I saluted her as I put one foot in front of the other. “Goodnight, babe,” I replied when she said her usual, “Night, Remi.”

The generic endearment—a word I’d chosen back when I lived another life and went through women so fast, so many Sarahs and Courtneys and Rachels, that I couldn’t remember who was fucking who—still rolled off my tongue often.

Often, in regards to Jolie, whose name I’d never forget because she was all Woodrow and all his alters talked about when she wasn’t around.

I’d heard there were challenges to dating someone with Dissociative Identity Disorder, but she faced them all with a pretty smile on her lips.

I felt sorry for her, knowing how hard her night would be. The temptation to hide Woody’s electrolarynx was strong in order for her to have a peaceful night, but I’d never mute his voice. Dec had done that once to avoid the twenty questions per minute that kids always seemed to have. But it didn’t help. And I’d wanted to beat him to a fucking pulp for the extra stress it caused Woody and me.

I came back to the present, and my soul shuddered as a scream penetrated through the house, so loud I had to adjust my hearing aid.
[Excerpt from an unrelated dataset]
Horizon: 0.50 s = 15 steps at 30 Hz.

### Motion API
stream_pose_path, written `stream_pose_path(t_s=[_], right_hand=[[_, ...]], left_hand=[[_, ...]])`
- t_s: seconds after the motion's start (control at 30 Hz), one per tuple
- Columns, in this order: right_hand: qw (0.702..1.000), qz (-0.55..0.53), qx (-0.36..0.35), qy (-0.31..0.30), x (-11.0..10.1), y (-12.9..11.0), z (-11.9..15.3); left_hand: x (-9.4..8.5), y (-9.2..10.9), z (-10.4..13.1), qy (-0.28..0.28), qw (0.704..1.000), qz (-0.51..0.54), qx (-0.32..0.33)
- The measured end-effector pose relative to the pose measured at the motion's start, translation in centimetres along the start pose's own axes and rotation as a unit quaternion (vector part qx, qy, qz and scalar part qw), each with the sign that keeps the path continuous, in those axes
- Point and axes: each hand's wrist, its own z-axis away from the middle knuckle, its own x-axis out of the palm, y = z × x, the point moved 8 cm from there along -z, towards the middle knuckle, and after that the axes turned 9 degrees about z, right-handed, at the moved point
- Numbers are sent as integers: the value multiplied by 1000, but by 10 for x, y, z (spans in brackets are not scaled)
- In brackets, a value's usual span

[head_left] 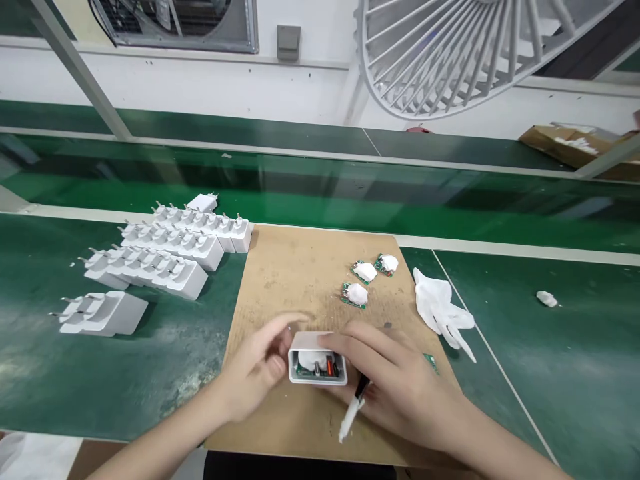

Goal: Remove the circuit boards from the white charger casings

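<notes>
Green counter [535, 327]: I see it span the scene from left to right, a pale line crossing its right part.
Shelf [300, 137]: raised along the far side.
Brown board [290, 273]: flat on the counter, in the middle.
Fan [450, 53]: white, slatted, above the shelf at far right of centre.
Carton [565, 143]: open, at the right end of the shelf.
Right grip [400, 380]: my fingers are closed on the housing's top and right side; a tool is tucked in the same hand.
Left grip [250, 377]: loosely open, fingers part-curled just left of the housing; I cannot tell whether they touch it.
Plug units [183, 277]: white, in slanting rows on the left, prongs pointing left; one lies apart at the far end.
White glove-like piece [440, 307]: crumpled across the board's right edge.
Housing [310, 341]: above the near middle of the board, open end facing me, a lump-topped circuit inside.
Tool [351, 417]: black above, white below, slanting near and left.
Circuit boards [354, 295]: three, white-lumped, on the board's far right part.
White lump [547, 299]: alone on the right.
</notes>
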Motion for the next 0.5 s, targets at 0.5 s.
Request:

Of course, it brought Woody back out, but he was no longer Woody. I could tell by how he stood, how he looked at me, no longer with timidness and innocence. One second in that room, and Jolie had somehow managed to drag Woodrow, the adult, back to the surface.

The hysterics continued as the hallway filled. I set my cup on the bookshelf, close to Jolie’s favorite special editions. She didn’t glare my way like she usually would when I even so much as looked their way.

I banged Ollie’s door with a heavy fist, then opened it without waiting for an answer.

His perfect black and white room was untouched, his bed made and not slept in.

“He went to The Clinic,” Jolie told me.

The Clinic was also known as The Shithole because that was how it masqueraded itself on the surface.